Our patient was a full-term healthy infant with no other comorbidities except mild TTN. All standard delivery room and neonatal intensive care interventions were appropriately applied, including non-invasive ventilation, early kangaroo care, and exclusive breastfeeding. Empiric antibiotherapy was avoided. Despite these optimal disease management strategies, high viral load with RSV led to an induction of exaggerated inflammatory response that ultimately resulted in intestinal perforation. In conclusion, severe RSV disease in newborns can result in NEC, even in the absence of traditional risk factors.
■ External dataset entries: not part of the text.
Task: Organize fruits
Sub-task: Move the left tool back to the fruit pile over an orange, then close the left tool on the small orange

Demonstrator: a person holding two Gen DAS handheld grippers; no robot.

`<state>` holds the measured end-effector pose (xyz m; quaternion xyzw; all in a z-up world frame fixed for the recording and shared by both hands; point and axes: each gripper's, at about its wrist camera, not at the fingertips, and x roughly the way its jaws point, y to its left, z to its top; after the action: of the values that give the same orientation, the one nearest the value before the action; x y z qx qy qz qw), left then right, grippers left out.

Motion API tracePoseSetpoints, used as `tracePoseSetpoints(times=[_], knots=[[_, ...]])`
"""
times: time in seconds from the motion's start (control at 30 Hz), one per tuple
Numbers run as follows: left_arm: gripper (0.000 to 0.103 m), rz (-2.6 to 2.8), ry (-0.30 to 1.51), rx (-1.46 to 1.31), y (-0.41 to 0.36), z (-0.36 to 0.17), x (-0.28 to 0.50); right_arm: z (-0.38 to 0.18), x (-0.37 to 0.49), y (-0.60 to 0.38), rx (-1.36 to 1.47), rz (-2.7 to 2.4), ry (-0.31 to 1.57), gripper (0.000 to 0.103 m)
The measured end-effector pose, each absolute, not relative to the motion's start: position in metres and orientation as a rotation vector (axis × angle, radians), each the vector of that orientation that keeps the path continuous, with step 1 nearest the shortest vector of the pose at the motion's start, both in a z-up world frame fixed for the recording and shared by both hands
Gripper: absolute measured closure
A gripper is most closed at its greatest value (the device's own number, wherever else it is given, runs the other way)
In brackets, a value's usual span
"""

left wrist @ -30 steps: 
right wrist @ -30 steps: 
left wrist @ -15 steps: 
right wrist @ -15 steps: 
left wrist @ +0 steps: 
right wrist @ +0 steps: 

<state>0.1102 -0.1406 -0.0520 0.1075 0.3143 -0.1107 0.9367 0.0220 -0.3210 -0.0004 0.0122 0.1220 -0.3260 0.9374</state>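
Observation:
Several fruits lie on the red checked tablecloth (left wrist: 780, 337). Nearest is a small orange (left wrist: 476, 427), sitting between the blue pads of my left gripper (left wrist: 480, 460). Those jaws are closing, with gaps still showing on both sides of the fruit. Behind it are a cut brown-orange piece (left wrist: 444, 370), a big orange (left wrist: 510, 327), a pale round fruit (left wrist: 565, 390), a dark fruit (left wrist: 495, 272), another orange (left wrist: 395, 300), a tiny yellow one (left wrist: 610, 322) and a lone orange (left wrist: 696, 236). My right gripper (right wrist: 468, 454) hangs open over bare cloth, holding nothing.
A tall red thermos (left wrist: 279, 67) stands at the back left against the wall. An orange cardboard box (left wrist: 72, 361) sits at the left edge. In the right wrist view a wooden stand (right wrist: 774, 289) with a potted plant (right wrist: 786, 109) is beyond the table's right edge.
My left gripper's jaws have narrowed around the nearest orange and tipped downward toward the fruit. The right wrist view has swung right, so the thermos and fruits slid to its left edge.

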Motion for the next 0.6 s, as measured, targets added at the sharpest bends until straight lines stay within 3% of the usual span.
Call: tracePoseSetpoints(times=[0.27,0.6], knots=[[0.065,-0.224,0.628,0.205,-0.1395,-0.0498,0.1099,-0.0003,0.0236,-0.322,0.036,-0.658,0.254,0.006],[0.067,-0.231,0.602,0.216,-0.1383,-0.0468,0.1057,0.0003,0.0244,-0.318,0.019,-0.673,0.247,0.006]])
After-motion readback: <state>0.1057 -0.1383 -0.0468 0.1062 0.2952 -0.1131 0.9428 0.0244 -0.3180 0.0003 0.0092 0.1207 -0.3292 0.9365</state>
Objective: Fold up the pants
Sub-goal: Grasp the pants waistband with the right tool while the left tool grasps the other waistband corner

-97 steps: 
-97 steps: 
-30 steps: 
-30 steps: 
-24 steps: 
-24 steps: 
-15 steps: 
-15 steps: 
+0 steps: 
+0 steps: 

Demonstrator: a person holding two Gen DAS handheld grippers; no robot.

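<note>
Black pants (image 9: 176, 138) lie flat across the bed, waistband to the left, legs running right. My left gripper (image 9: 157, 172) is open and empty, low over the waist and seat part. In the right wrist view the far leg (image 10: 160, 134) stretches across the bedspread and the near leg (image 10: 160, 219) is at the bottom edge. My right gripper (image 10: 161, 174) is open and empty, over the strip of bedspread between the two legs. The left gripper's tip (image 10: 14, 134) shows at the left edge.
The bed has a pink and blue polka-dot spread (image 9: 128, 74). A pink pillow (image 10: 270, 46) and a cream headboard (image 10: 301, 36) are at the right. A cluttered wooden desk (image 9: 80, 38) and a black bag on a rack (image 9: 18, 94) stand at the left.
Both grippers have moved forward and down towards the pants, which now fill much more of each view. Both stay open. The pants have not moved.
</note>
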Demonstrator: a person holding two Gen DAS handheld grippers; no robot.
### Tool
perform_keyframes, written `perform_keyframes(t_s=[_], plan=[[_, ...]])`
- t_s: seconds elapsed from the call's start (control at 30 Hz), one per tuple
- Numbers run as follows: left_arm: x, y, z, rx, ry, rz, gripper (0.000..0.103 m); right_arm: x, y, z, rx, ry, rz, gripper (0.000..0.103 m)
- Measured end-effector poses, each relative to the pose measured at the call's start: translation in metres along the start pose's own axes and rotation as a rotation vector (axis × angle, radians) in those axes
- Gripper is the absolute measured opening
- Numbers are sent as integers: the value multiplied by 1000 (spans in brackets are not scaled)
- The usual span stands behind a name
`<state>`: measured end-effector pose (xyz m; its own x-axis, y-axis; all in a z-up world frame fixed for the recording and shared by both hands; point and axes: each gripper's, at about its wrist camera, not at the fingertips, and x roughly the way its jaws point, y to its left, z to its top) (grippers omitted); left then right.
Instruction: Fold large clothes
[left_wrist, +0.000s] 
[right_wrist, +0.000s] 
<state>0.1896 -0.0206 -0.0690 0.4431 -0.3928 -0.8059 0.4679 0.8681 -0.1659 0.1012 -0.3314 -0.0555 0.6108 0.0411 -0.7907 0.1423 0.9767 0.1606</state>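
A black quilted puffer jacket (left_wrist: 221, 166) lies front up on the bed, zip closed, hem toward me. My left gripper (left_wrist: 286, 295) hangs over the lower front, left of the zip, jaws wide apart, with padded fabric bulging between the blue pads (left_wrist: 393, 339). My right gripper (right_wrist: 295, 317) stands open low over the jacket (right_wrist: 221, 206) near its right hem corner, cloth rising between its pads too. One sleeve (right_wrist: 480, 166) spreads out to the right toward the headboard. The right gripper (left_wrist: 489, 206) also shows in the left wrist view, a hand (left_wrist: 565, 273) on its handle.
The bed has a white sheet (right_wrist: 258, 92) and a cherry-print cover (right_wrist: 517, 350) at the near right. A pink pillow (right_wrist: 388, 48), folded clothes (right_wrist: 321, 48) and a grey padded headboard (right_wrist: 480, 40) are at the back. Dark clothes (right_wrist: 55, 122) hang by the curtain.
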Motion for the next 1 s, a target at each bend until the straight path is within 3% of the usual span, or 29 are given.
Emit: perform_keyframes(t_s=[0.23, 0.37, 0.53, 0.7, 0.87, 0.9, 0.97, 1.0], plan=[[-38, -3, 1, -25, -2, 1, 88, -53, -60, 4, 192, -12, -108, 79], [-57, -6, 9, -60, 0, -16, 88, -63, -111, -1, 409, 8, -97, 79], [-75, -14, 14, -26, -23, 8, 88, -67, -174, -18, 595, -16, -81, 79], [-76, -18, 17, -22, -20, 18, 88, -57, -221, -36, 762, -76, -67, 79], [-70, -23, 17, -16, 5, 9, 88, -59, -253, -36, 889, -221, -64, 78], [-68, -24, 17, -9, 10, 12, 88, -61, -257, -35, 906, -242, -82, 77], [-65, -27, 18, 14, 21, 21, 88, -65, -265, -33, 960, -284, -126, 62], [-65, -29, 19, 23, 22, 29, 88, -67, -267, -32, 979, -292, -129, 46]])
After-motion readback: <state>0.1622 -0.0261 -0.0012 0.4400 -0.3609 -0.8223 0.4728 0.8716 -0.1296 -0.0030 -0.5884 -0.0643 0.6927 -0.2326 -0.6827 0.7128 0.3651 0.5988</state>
Clinicians should consider the possibility of NEC in infants who develop feeding intolerance and abdominal distension during RSV infection and take appropriate precautions.
Given the potential for RSV to cause severe complications such as NEC even in term infants, implementation of preventive strategies carries crucial importance. In addition to maternal immunization during pregnancy, which facilitates the transplacental transfer of RSV-specific antibodies, the use of long-acting monoclonal antibodies like nirsevimab directly in newborns has also shown promise in protecting against severe RSV disease. The Centers for Disease Control and Prevention recommends RSV vaccination during 32-36 weeks of gestation and also supports the use of nirsevimab in infants born during or entering their first RSV season. These complementary approaches hold promise in mitigating not only common respiratory symptoms but also rare and life-threatening complications such as NEC in term neonates.